Assignment
Count the lines below that contain the word "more", and report only that number.

Data for analysis
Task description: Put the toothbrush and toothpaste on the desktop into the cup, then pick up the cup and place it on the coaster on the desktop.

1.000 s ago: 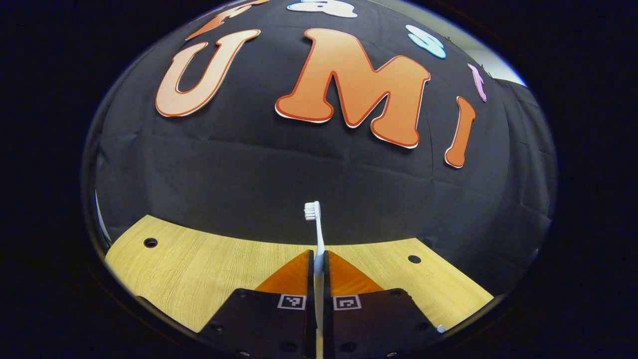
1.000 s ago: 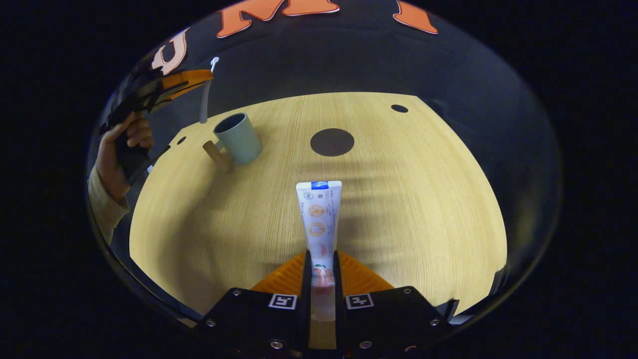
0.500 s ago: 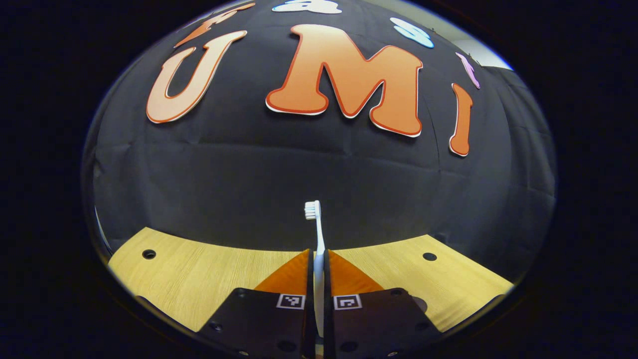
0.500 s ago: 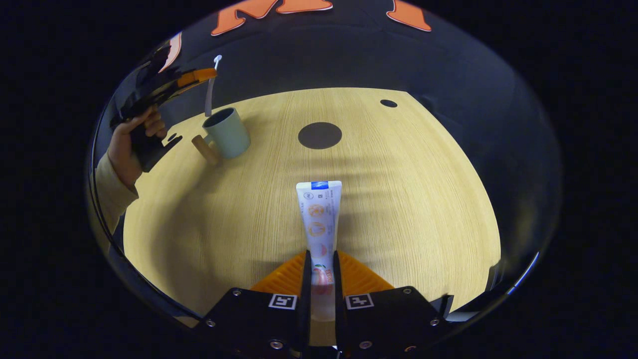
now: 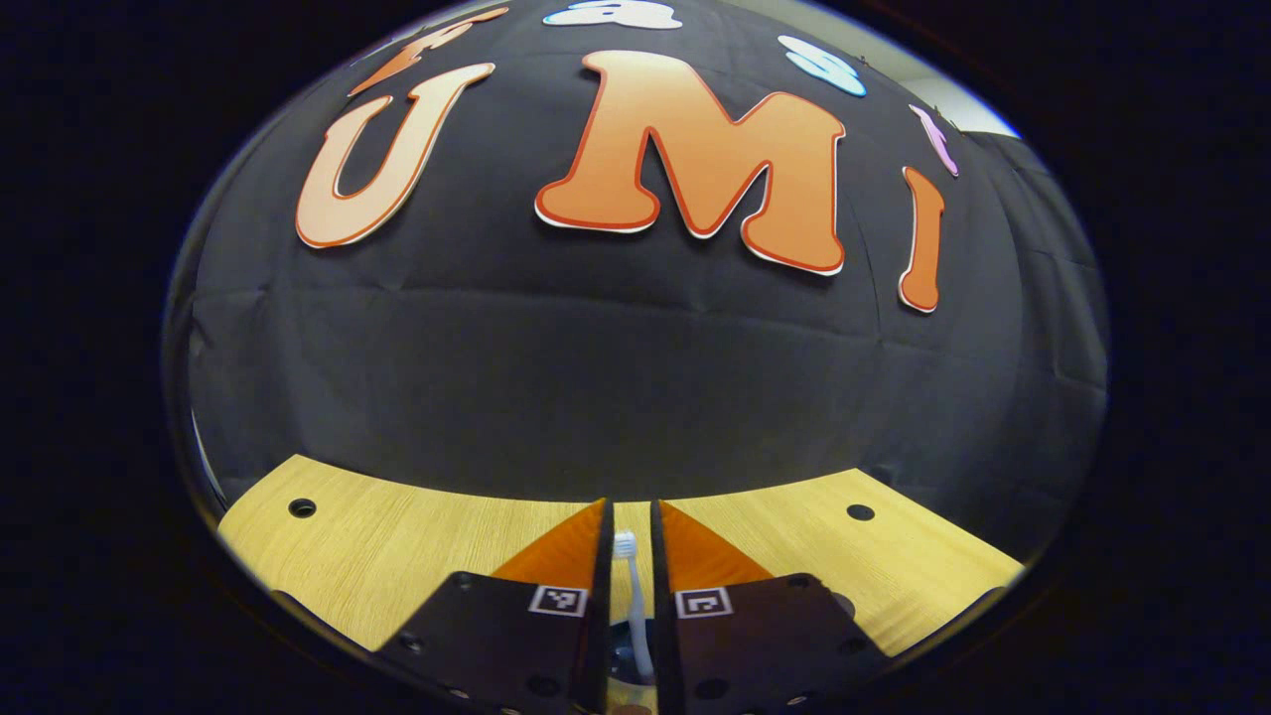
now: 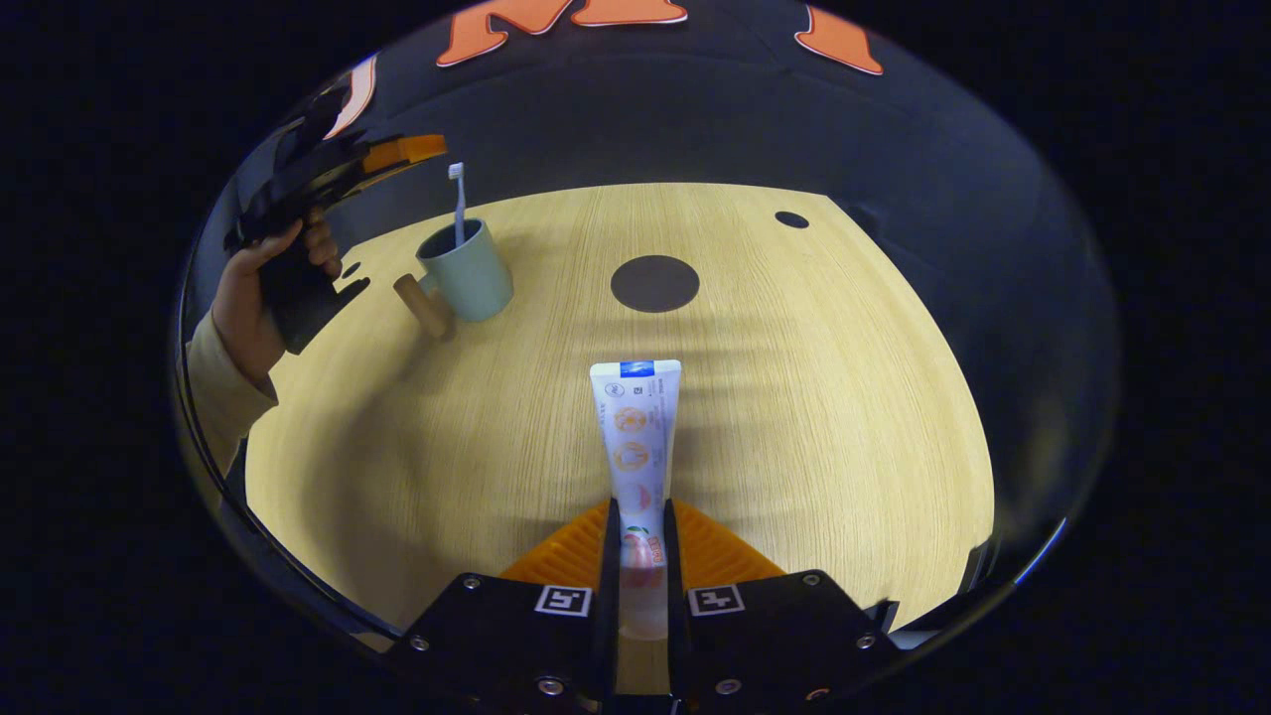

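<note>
In the left gripper view, the left tongs (image 5: 627, 556) have parted since half a second ago, when they clamped the toothbrush (image 5: 630, 596) by its handle with the bristles well above their tips. Now released, the white brush has dropped low between the fingers, upright with its head up, its lower end reaching into the dark mouth of the cup (image 5: 626, 660) below. The wooden counter (image 5: 397, 536) lies beyond.

In the right gripper view, the toothbrush (image 6: 458, 204) stands nearly upright in the pale green cup (image 6: 467, 270), bristles topmost; earlier it hung above the rim. The cup's wooden handle points toward the near left. The left tongs (image 6: 402, 151), held by a hand (image 6: 253, 298), hover just left of the brush. The right tongs (image 6: 635, 541) remain clenched on the toothpaste (image 6: 636, 427), a white printed tube pointing straight ahead, crimped end farthest, above the counter (image 6: 814, 397). The dark round coaster (image 6: 654, 283) lies farther off.
</note>
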The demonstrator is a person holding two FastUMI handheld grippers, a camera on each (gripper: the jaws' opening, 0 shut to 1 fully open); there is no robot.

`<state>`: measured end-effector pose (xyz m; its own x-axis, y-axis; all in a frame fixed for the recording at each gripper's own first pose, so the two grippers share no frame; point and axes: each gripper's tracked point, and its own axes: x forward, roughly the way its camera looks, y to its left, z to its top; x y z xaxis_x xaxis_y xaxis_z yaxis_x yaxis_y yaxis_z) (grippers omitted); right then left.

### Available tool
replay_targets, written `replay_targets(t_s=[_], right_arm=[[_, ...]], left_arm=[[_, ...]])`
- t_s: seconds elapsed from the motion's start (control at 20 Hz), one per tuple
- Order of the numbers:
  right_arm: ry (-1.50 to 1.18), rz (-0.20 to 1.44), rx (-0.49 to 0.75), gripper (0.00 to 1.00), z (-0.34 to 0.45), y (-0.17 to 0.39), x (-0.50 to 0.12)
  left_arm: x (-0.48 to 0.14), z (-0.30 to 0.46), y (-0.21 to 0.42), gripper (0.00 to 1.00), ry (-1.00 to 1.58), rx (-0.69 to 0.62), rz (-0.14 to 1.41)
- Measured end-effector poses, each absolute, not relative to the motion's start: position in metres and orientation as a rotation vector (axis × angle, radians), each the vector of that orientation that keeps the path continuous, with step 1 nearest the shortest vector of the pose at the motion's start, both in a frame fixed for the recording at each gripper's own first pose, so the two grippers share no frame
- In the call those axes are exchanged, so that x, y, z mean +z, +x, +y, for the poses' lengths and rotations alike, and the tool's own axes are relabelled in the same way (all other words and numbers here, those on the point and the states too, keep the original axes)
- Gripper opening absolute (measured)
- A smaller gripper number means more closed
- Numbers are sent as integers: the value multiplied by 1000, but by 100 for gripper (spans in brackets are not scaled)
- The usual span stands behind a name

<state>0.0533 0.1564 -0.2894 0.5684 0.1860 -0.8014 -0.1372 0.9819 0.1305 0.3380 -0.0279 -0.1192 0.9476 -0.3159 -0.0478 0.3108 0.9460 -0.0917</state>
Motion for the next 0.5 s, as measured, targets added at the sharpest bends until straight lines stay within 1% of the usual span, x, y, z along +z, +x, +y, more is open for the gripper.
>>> replay_targets(t_s=[0.05,0.15,0.2,0.25,0.3,0.35,0.4,0.5], right_arm=[[56,942,192,21,158,54,-287],[56,929,202,21,156,53,-280],[55,923,215,21,156,54,-277],[53,918,226,21,156,57,-273],[55,911,227,21,155,62,-268],[65,903,235,21,160,72,-263],[69,896,243,21,168,82,-265],[61,865,261,21,179,97,-256]], left_arm=[[-118,-29,336,27,-79,-320,65],[-113,-26,329,48,-78,-319,63],[-109,-23,325,51,-84,-309,57],[-105,-20,319,67,-98,-307,54],[-103,-17,315,77,-103,-299,56],[-99,-10,308,98,-102,-286,55],[-98,-4,306,100,-106,-278,54],[-95,14,295,98,-108,-251,55]])
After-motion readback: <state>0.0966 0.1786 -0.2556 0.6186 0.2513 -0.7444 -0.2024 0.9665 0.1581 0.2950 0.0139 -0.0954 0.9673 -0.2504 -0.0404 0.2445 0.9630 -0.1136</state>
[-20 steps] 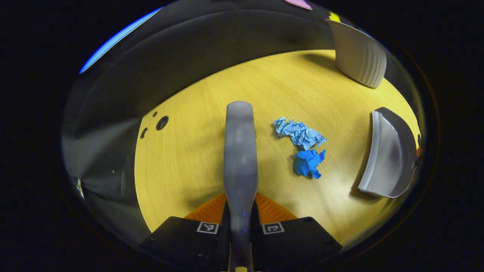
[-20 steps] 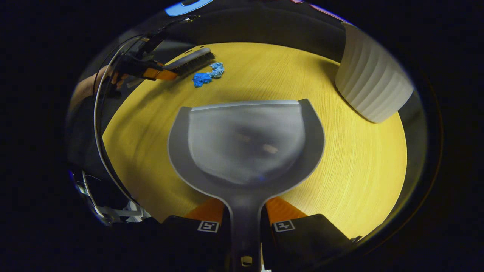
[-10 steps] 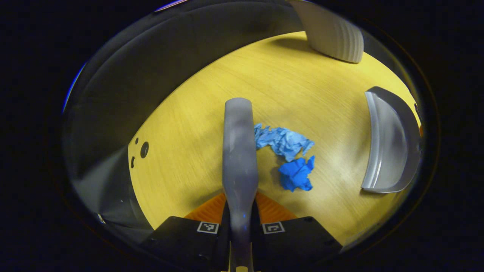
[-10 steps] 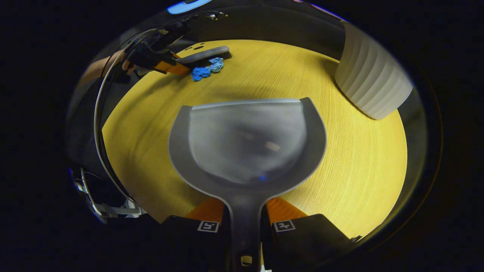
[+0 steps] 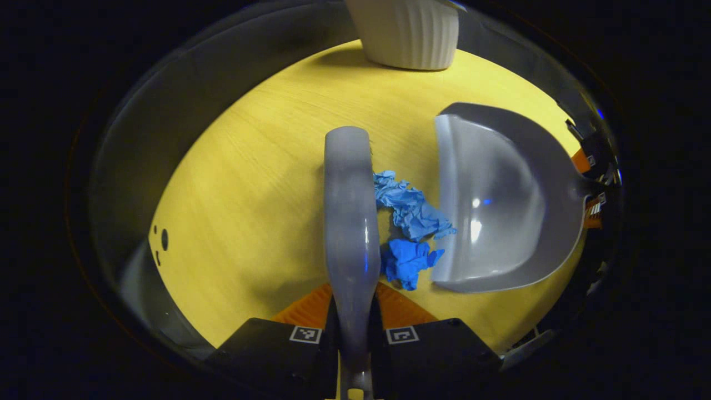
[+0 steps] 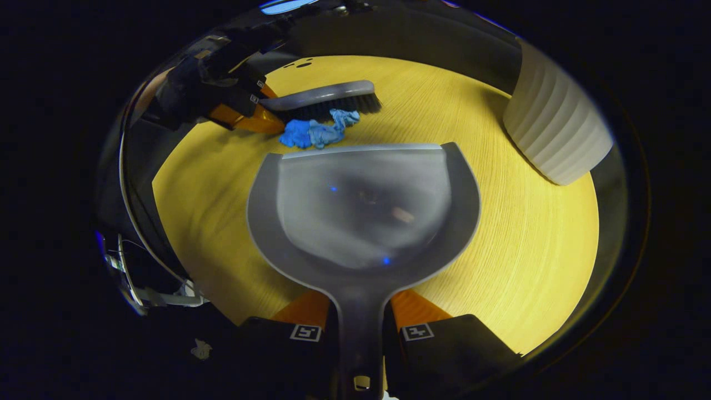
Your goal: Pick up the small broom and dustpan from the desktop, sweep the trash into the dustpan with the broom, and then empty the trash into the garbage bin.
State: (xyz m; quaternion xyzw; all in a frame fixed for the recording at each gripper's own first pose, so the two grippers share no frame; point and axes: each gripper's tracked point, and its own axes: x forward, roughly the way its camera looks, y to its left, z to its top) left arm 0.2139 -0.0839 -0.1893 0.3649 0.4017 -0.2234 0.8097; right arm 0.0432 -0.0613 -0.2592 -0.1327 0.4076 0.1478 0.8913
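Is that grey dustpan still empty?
Empty. The dustpan shows a bare inside; the blue paper scraps lie on the desk at its front edge.

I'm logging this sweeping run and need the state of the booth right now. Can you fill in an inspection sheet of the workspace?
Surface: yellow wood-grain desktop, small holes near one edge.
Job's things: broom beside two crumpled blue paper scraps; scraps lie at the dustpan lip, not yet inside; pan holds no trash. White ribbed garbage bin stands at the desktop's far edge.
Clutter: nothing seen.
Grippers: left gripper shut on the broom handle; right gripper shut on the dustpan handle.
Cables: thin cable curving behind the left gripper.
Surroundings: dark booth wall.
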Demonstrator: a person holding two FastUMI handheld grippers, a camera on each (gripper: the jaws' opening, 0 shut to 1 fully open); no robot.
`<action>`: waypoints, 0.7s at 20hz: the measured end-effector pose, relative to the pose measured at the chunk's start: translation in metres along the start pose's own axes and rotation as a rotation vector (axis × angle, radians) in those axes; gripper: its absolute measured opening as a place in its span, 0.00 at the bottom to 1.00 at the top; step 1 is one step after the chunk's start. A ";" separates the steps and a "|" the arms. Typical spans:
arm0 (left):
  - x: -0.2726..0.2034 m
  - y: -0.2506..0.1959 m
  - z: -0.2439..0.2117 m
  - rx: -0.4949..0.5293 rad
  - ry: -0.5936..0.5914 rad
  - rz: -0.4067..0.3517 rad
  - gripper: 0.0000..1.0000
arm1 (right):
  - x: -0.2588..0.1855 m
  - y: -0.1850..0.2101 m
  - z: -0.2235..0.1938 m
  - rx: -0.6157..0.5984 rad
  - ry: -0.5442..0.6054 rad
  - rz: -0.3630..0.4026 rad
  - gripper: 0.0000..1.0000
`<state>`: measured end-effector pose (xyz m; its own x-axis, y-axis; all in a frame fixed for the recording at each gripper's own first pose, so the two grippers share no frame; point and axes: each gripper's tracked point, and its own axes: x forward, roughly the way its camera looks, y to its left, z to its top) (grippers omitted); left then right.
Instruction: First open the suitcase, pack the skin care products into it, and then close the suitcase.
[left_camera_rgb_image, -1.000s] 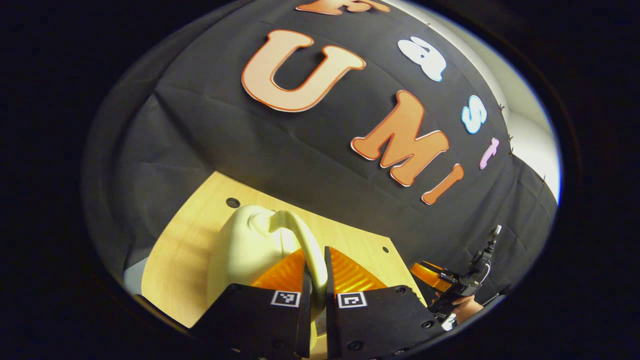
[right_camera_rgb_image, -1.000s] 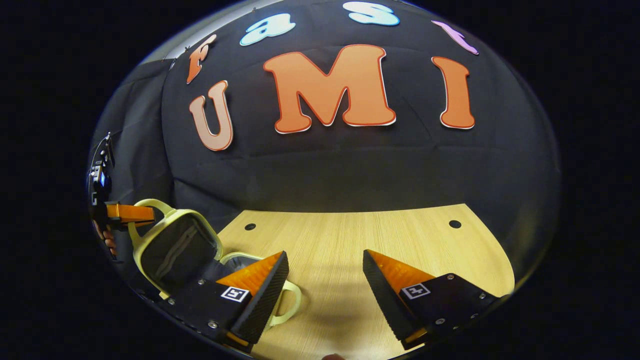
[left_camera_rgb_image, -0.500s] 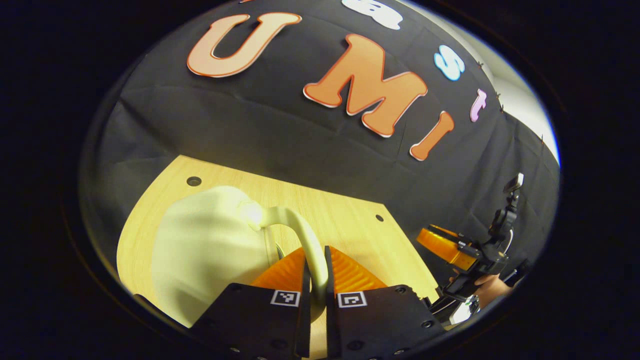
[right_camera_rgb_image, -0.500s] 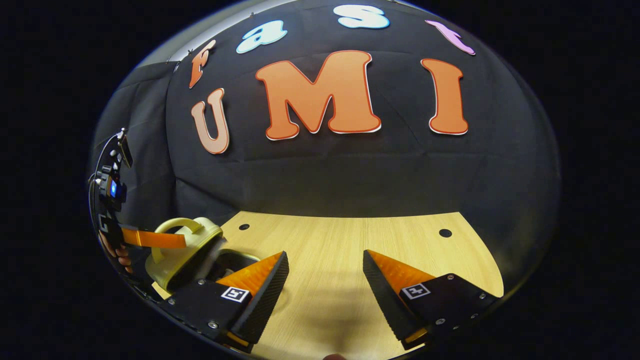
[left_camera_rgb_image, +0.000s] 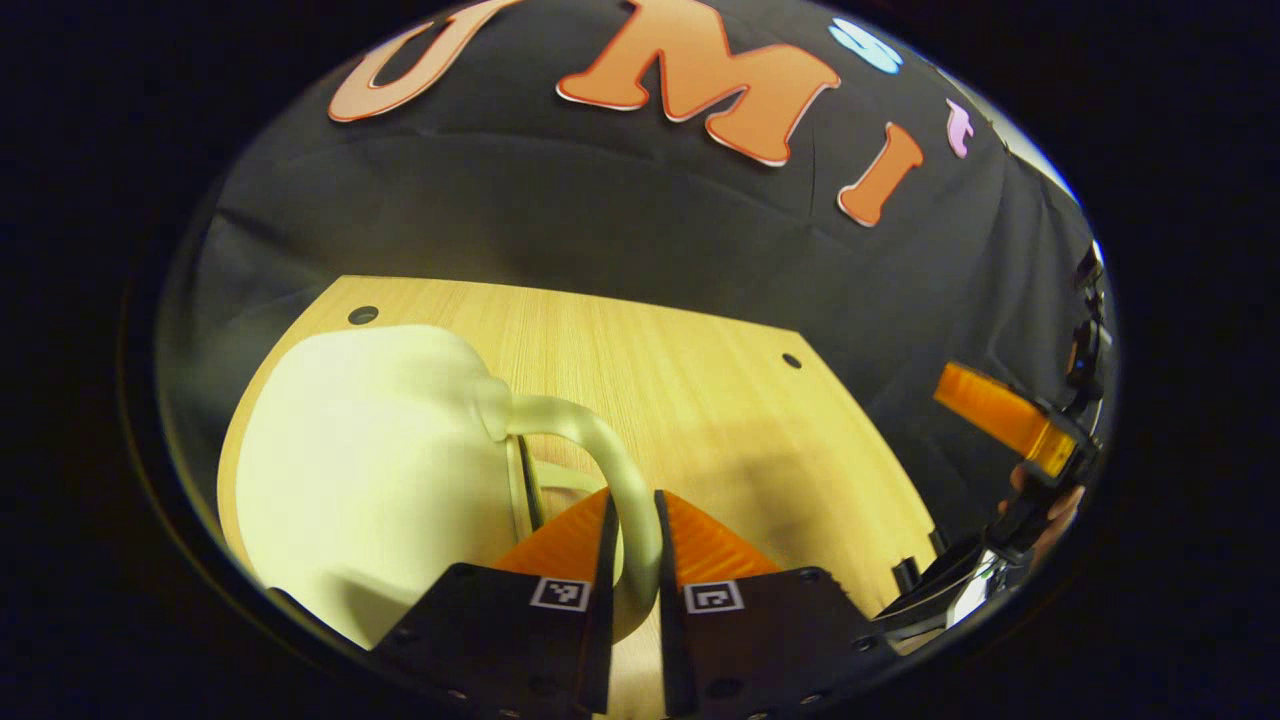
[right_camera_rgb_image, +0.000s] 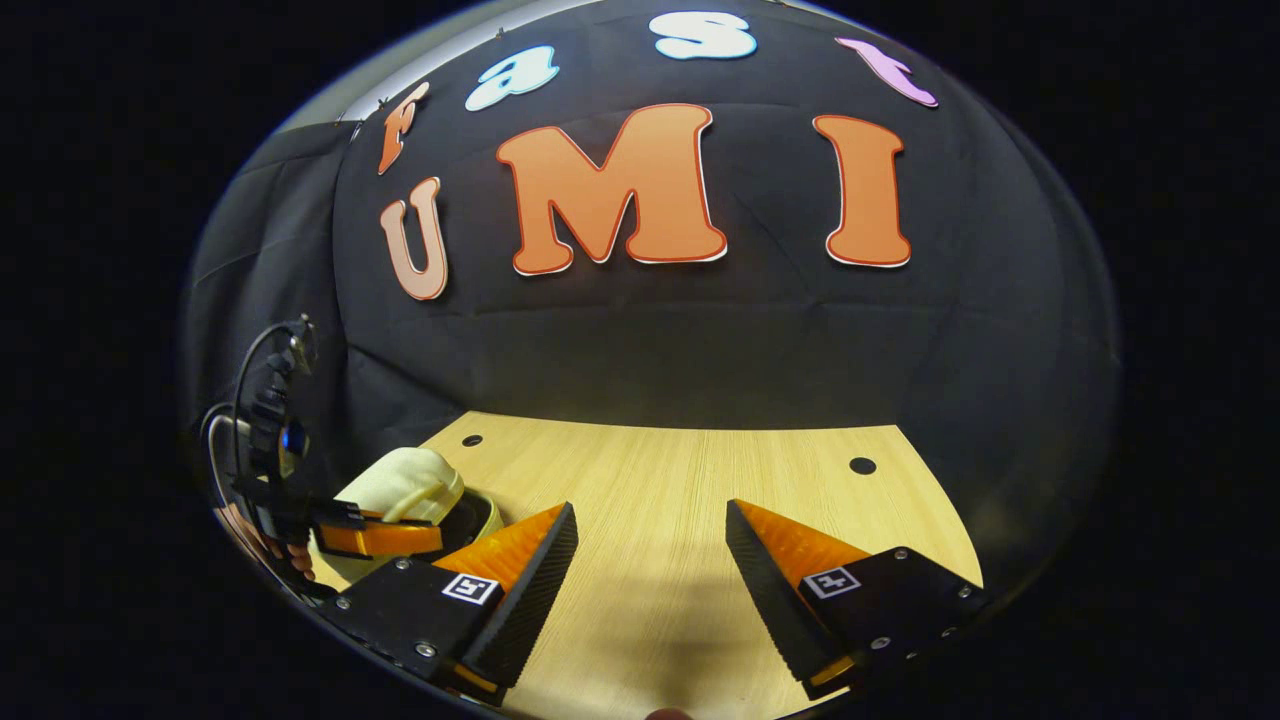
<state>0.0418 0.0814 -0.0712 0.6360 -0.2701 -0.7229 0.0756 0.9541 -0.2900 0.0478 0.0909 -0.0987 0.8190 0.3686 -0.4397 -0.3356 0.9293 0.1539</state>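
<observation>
The small pale yellow suitcase (left_camera_rgb_image: 360, 460) lies on the wooden table (left_camera_rgb_image: 700, 380). Its lid is down almost onto the base, and a narrow dark gap still shows along the edge. My left gripper (left_camera_rgb_image: 633, 500) is shut on the lid's curved handle (left_camera_rgb_image: 590, 435). In the right gripper view the suitcase (right_camera_rgb_image: 410, 480) sits at the far left with the left gripper (right_camera_rgb_image: 380, 538) over it. My right gripper (right_camera_rgb_image: 650, 520) hangs open above bare table to the right of the suitcase, with nothing between its fingers. It is also at the right edge of the left gripper view (left_camera_rgb_image: 1000, 420).
The table (right_camera_rgb_image: 700, 480) has small round holes near its back corners (right_camera_rgb_image: 862, 465). The black cloth wall stands right behind it. A hand (right_camera_rgb_image: 265, 530) holds the left gripper at the table's left edge.
My left gripper has swung the lid down by its handle, from standing open to nearly flat on the base. The right gripper stays open and has barely moved.
</observation>
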 end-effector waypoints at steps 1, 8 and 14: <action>0.009 -0.001 -0.006 0.001 0.019 0.020 0.25 | -0.002 -0.003 0.000 -0.003 -0.001 0.001 0.95; -0.009 -0.006 0.023 0.082 -0.079 0.126 0.61 | -0.009 -0.018 0.012 -0.039 -0.054 -0.009 0.95; -0.061 -0.036 0.099 0.147 -0.331 0.185 0.97 | -0.013 -0.015 0.041 -0.068 -0.160 -0.029 0.95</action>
<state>0.0762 0.0763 0.0454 0.8600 -0.0585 -0.5069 0.0305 0.9975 -0.0634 0.0611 0.0733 -0.0588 0.8909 0.3449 -0.2955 -0.3366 0.9382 0.0804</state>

Response
2